What is being asked - From the first line to the last, please reproduce the material exactly, skipping the pictures.

(Source data Opens)

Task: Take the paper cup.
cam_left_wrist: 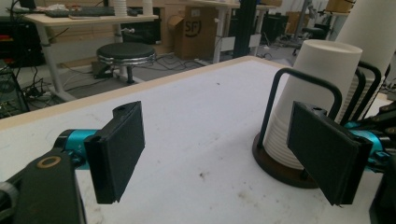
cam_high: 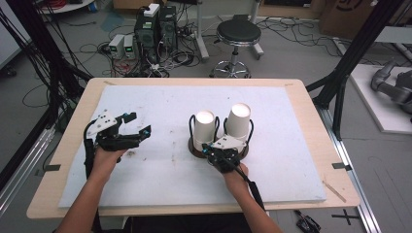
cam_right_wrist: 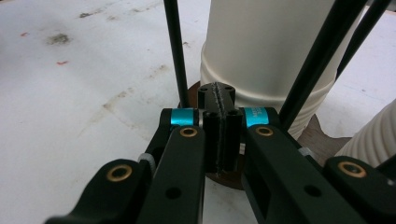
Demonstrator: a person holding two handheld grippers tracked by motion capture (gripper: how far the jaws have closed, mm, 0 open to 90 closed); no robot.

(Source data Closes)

Task response -
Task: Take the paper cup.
cam_left_wrist: 
cam_high: 
cam_right_wrist: 
Demonstrator: a person holding two handheld grippers tracked by motion capture (gripper: how far the jaws have closed, mm, 0 open to 90 closed); no robot.

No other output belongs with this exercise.